Personal information
- Born: 20 May 1978 (age 47) Darwin, Northern Territory, Australia
- Original team: South Fremantle (WAFL)
- Debut: Round 3, 1999, Essendon vs. Sydney Swans, at the MCG
- Height: 180 cm (5 ft 11 in)
- Weight: 99 kg (218 lb)

Playing career^{1}
- Years: Club / Games (Goals)
- 1999–2006: Essendon / 100 (91)

Representative team honours
- Years: Team / Games (Goals)
- 2003: Indigenous All-Stars / 1 (0)
- ^{1} Playing statistics correct to the end of 2006.

Career highlights
- AFL Rising Star nominee: 1999; WAFL premiership: 1997;

= Dean Rioli =

Australian rules footballer, born 1978

Dean Rioli (born 20 May 1978) is a former Australian rules football player who spent his whole professional career with the Essendon Football Club in the Australian Football League.

The nephew of Maurice Rioli, the Richmond Football Club champion of the 1980s, Rioli grew up on the Tiwi Islands in the Northern Territory, but was recruited from the South Fremantle Football Club in the 1998 Rookie Draft. He was a member of South Fremantle's 1997 Premiership winning team. His father, Sebastian Rioli, played for South in the 1970s, and his younger brother Shannon Rioli joined South in 2010.

==AFL career==
He is renowned for his goal sense, silky skills and his ability to play well even when overweight and unfit.
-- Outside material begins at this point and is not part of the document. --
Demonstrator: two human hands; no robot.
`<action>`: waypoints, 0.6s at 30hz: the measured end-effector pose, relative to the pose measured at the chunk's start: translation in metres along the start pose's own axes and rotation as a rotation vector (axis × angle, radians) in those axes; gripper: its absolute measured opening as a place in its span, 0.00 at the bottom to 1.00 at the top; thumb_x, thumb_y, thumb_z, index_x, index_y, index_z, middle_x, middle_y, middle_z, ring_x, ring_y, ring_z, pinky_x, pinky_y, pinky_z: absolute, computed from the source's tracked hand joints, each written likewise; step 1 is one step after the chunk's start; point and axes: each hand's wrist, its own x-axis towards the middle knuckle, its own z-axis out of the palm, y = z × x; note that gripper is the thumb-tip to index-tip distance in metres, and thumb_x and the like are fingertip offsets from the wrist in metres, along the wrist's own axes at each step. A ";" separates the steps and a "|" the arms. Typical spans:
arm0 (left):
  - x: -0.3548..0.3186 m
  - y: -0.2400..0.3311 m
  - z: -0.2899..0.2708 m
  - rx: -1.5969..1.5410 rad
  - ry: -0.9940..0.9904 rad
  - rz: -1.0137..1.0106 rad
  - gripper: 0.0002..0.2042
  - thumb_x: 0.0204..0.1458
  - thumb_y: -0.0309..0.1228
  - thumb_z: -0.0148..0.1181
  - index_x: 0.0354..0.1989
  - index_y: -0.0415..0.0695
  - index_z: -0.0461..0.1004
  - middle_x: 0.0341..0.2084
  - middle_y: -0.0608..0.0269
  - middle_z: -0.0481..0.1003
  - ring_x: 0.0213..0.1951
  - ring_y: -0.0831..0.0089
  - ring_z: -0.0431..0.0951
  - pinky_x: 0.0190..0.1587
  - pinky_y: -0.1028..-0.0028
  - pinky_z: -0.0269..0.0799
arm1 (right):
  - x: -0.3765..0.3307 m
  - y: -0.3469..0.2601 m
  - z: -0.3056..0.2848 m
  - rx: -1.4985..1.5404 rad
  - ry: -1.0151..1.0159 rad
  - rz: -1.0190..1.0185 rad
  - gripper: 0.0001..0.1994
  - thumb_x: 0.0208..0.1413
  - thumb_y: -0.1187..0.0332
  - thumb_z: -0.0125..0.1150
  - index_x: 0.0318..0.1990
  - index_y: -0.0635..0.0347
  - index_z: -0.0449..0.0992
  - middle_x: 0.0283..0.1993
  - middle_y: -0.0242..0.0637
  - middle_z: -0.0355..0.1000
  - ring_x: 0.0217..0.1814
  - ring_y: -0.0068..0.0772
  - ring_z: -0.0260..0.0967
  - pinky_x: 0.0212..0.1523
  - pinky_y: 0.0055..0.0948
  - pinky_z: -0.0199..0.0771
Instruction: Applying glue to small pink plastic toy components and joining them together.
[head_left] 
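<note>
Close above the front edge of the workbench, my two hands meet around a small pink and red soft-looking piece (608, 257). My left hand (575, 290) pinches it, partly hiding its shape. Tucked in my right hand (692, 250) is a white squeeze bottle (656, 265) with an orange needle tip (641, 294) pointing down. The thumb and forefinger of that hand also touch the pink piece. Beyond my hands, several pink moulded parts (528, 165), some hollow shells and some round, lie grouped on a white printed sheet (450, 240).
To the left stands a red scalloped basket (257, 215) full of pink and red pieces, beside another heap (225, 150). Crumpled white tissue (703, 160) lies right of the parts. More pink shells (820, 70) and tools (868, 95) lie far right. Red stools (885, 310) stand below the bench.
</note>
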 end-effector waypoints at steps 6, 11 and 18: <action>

Rioli had ongoing injury problems (particularly back and knee-related) for many years, severely limiting his games played and the level of fitness he was able to attain.

During his final season in 2006, Rioli battled injury problems and only played four games. Dean Rioli played his last, and his 100th AFL game for the Essendon Football Club on 26 August 2006. He suffered a broken wrist during the game.

==Post-AFL career==
Following his retirement, Rioli returned to the Northern Territory to play in the Northern Territory Football League with the Tiwi Bombers, where he became a solid contributor and on-field leader.

In October 2008 Rioli was appointed senior coach for 2009 at the Aberfeldie Football Club, in the Essendon District Football League. Prior to this he was an assistant coach, a role he also performed in 2006 at the Keilor Park Football Club. Rioli continued as senior coach at Aberfeldie in 2010 but stepped down at the end of the home and away season. He joined Osborne Football Club in the Hume Football League in 2011.

Rioli runs the Dean Rioli Aboriginal Employment Services. Based in Essendon, a suburb of Melbourne, the company specialises in finding jobs for indigenous people.

In 2012, Rioli was the unsuccessful Australian Labor Party candidate for the Northern Territory seat of Arafura, the same seat that his uncle Maurice Rioli had held between 1992 and 2001.

Rioli was selected on the half-forward flank in South Fremantle's Indigenous Team of the Century in 2009, along with his father Sebastian and uncle Maurice.

In November 2022, Rioli was appointed to the Essendon Football Club board, filling the vacancy left by former club president Paul Brasher. Rioli became Essendon's first-ever Indigenous board member, and his selection aims to "enhance Essendon’s connections with Indigenous Australians across the country."